Not that Mother would let me out of the house wearing something that would show it, anyway.

Gil and Enki look the part of the city’s wonder couple, dazzling in matching outfits Gil’s mamãe designed. The Aunties are not pleased with their summer king. Security officers tail him the moment he leaves his apartments, according to Gil. Aside from the late-night delivery, I haven’t heard a word from him since our perhaps-too-successful catinga project. Everyone knows Enki is responsible, but since he was very prominently giving a speech at the time, no one can quite figure out how. Current speculation is running high on Gil as his accomplice, which made the two of us laugh ourselves sore alone in his garden. Gil plays it up — he’s an attention whore, and he knows it protects me. I
worry about how they’ll react when I reveal myself, but then I think about how wonderful the four siblings will look on their big night and I relax. It’s too good not to win.
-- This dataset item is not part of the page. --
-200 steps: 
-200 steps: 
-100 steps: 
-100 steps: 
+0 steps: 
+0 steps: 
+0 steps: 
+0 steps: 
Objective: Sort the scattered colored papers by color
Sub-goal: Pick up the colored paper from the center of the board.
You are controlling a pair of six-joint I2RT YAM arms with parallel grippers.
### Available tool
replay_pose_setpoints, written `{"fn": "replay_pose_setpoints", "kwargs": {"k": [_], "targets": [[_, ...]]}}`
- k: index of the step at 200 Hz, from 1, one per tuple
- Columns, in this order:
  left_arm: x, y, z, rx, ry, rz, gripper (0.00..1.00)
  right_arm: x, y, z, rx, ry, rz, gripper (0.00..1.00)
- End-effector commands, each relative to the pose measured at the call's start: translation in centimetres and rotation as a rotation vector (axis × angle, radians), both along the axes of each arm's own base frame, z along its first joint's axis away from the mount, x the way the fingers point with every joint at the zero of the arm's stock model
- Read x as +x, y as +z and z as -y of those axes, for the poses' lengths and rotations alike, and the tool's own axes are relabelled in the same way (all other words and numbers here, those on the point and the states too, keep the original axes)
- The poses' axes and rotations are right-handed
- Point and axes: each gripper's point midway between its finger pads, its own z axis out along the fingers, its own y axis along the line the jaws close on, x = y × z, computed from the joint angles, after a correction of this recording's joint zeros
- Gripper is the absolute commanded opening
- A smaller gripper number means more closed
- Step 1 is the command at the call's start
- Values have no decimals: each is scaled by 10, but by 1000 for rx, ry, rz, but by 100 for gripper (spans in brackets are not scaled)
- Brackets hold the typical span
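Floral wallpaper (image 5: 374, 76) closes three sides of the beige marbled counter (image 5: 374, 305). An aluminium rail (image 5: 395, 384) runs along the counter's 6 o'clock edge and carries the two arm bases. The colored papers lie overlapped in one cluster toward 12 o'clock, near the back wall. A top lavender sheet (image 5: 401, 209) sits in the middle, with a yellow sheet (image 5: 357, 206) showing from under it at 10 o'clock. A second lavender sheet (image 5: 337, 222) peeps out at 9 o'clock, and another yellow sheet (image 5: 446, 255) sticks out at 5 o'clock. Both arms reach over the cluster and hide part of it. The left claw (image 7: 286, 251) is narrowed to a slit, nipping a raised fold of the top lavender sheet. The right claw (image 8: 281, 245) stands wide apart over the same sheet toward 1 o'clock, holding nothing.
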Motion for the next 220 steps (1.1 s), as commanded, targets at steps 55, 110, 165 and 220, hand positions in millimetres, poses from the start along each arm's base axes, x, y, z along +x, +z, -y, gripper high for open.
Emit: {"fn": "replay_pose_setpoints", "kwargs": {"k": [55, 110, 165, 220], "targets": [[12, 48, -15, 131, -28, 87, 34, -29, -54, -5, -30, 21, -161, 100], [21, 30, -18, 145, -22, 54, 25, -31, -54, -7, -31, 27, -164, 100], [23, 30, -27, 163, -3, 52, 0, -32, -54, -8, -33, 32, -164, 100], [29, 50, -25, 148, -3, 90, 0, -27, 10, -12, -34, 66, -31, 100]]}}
Pasqual wraps his arm around Bebel and hands her another flute of sparkling wine. I’m not so sure this is a good idea, but Bebel’s too high to listen to me. Maybe I’m just inclined to be judgmental. I’m in a room with two of my favorite people in the world and I can’t even speak to them. Technically I could talk to Gil, but he’s glued like a limpet to Enki’s side tonight, and I’m not sure I’d want to get in the middle of that even if it weren’t for the Greatest Art Project in History. I’ve had a few flutes of that sparkling wine myself, and the memory of Bebel’s heavenly voice singing “Roda Viva” keeps melding with Enki’s as he says,
You really want to sleep with me
, and maybe I can’t deny the way my stomach warms in his presence, but that doesn’t mean I’ll ever act on it. I didn’t approach him because I wanted to be his lover, and besides, if Enki felt that way about me he would have done something by now. I gulp down my glass before I can register my sudden rush of disappointment.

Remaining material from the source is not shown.